EXTRACTED RECORDS Start Marker

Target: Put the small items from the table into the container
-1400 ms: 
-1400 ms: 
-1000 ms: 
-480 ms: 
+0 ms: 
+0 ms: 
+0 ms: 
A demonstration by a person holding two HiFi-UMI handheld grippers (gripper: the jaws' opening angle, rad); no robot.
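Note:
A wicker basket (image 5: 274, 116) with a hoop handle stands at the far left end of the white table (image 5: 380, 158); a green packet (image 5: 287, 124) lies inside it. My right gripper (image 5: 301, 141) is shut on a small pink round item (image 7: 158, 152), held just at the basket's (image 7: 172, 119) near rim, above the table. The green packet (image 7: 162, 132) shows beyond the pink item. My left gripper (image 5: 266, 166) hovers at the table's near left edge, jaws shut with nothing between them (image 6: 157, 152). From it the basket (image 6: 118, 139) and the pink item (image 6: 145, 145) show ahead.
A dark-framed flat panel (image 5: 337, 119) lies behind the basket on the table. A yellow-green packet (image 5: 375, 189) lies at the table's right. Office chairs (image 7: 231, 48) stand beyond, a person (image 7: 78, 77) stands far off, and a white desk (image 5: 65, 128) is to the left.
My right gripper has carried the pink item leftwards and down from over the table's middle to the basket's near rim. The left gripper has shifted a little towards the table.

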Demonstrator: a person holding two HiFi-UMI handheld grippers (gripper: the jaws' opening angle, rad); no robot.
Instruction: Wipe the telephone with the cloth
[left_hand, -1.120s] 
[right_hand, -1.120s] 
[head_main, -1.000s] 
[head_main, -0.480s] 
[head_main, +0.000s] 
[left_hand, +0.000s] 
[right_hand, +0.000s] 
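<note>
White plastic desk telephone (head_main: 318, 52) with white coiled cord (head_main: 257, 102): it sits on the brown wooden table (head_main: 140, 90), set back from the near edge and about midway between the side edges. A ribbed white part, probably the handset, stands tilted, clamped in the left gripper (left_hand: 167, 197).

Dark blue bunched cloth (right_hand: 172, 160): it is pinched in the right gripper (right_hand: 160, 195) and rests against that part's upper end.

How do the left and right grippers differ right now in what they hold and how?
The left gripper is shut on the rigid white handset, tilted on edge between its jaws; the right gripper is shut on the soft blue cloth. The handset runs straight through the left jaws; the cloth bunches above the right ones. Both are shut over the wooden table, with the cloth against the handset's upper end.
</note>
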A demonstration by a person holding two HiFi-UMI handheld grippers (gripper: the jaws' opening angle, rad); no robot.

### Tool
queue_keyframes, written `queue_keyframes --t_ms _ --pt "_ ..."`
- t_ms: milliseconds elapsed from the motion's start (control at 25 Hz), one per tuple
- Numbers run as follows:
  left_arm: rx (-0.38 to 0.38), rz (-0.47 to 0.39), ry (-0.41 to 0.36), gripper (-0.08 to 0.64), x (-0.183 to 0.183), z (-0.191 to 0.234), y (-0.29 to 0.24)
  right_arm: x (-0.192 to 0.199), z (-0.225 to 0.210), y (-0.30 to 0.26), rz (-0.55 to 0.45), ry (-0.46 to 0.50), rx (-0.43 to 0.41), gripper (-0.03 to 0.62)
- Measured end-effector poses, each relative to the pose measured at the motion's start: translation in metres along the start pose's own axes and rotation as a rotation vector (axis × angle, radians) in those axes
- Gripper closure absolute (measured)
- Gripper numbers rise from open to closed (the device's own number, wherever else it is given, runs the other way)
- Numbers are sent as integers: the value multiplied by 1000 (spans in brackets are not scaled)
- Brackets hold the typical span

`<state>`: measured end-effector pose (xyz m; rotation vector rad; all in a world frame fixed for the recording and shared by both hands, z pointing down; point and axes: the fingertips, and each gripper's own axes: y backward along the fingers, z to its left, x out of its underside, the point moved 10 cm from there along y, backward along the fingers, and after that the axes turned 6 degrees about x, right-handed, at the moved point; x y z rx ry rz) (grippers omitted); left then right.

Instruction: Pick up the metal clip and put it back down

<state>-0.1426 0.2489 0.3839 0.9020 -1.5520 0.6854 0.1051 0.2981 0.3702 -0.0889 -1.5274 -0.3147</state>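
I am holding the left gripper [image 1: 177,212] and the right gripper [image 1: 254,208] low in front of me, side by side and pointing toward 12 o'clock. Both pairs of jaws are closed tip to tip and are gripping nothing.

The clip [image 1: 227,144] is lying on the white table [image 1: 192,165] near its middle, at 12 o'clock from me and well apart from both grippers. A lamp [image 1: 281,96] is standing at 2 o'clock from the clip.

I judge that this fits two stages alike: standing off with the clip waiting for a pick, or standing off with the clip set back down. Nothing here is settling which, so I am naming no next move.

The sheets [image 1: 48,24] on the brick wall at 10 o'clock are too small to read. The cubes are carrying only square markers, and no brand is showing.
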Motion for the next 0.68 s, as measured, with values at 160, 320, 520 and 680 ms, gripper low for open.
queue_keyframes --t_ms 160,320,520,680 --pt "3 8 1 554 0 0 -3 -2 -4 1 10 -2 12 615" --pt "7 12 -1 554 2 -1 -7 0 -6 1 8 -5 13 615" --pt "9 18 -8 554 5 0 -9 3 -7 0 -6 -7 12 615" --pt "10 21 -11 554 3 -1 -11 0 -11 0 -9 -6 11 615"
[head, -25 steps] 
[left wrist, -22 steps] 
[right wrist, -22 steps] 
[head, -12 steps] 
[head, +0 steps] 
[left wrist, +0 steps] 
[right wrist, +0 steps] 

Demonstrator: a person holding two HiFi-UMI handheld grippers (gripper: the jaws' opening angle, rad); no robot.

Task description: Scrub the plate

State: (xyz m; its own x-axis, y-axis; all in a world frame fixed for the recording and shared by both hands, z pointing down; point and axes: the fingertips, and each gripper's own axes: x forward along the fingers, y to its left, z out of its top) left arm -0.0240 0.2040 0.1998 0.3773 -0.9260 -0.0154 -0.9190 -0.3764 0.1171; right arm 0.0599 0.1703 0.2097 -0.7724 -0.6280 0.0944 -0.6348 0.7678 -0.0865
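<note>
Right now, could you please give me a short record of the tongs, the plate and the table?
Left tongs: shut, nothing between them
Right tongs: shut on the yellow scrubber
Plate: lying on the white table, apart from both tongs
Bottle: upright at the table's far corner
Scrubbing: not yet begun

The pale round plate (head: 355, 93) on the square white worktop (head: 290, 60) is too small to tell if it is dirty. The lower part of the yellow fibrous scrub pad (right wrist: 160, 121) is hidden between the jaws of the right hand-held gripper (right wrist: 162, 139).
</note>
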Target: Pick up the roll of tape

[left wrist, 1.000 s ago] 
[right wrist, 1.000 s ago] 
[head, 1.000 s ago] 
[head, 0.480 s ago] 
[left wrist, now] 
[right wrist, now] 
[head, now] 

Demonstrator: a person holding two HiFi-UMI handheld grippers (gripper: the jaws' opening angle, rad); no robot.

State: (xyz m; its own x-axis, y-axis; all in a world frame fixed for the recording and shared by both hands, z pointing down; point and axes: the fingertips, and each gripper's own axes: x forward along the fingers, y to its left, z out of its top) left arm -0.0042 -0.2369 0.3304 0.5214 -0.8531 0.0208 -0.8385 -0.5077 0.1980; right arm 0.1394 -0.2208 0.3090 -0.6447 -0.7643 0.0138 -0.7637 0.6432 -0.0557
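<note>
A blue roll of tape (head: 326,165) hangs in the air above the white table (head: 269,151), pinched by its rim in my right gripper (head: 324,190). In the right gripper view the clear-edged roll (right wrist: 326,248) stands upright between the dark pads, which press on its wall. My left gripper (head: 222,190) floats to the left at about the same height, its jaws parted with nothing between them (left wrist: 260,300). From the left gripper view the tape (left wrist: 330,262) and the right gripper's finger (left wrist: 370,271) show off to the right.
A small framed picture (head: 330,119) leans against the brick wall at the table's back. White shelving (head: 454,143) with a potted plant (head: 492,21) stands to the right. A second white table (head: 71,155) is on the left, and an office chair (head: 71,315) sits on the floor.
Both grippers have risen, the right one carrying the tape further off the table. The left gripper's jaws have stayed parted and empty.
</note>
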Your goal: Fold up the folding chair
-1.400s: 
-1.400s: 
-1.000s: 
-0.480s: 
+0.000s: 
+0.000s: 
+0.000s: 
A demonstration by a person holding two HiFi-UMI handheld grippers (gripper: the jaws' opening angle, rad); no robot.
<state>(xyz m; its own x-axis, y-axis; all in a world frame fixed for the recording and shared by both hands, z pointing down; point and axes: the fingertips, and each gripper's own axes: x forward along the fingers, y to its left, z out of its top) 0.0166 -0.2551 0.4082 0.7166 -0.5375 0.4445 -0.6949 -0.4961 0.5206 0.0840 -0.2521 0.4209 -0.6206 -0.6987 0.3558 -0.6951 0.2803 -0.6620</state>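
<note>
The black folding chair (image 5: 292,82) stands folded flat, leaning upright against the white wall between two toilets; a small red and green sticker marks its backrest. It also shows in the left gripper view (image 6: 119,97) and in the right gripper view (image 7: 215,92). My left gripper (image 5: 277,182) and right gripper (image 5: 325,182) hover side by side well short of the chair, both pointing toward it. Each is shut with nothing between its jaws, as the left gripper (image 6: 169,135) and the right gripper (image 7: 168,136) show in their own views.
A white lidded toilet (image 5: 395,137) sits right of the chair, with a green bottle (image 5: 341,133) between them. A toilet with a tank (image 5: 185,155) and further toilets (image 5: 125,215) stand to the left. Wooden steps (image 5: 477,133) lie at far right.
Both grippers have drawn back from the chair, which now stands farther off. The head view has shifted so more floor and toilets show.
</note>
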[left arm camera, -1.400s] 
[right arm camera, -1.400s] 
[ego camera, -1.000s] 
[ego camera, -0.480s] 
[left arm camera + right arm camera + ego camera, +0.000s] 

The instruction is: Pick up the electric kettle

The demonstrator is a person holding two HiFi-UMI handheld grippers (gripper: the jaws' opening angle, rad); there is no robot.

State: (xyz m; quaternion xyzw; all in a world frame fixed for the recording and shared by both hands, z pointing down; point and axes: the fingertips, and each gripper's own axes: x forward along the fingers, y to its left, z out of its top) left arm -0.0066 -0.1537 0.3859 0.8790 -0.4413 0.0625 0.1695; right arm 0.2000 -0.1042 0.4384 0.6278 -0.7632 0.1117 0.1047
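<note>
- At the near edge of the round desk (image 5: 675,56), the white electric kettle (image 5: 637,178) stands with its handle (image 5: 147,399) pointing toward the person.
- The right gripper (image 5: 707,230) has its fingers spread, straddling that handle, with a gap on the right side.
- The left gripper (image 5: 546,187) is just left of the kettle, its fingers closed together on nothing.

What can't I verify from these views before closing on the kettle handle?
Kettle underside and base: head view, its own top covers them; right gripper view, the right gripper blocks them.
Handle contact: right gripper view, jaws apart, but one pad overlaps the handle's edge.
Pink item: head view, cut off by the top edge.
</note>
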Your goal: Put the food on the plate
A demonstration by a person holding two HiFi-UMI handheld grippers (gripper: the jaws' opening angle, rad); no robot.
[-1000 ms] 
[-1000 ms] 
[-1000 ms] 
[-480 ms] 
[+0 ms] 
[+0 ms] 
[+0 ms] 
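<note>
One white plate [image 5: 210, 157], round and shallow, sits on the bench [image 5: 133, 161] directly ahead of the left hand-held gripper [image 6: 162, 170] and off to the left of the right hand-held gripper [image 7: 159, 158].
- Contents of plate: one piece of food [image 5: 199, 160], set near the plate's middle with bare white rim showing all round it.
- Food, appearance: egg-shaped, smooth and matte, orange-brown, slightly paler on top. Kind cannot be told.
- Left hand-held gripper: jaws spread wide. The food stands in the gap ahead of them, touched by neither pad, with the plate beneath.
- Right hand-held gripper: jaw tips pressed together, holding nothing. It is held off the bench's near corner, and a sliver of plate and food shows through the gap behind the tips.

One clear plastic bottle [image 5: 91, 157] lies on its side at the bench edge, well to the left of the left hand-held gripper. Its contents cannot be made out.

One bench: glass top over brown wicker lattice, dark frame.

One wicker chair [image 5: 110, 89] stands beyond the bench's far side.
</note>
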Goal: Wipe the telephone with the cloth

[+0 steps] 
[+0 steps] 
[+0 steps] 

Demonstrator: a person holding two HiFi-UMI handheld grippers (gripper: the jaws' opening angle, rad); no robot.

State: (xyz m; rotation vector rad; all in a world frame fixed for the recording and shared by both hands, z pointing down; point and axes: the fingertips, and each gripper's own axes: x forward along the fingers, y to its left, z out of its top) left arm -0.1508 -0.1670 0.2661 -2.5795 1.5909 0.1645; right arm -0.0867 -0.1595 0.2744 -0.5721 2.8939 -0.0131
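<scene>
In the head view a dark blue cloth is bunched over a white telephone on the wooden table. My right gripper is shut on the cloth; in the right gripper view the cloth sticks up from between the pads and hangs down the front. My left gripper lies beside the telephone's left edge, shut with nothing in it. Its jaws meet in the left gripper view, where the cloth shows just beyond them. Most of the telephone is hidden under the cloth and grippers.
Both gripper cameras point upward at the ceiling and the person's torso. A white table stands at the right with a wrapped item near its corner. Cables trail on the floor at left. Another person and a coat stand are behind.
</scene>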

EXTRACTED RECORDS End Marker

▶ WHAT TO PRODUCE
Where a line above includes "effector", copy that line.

▶ PROBLEM SOLUTION
- Measured end-effector poses, each relative to the pose measured at the motion's start: translation in metres along the start pose's own axes and rotation as a rotation vector (axis × angle, radians) in those axes
`<state>`: measured end-effector pose (xyz m; rotation vector rad; all in a world frame fixed for the recording and shared by both hands, z pointing down; point and axes: the fingertips, and each gripper's own axes: y backward along the fingers, z to its left, x out of its underside, the point moved 10 cm from there along y, backward along the fingers, and after that the axes turned 6 degrees about x, right-handed, at the moved point; x y z rx ry rz) (grippers omitted); left then right.

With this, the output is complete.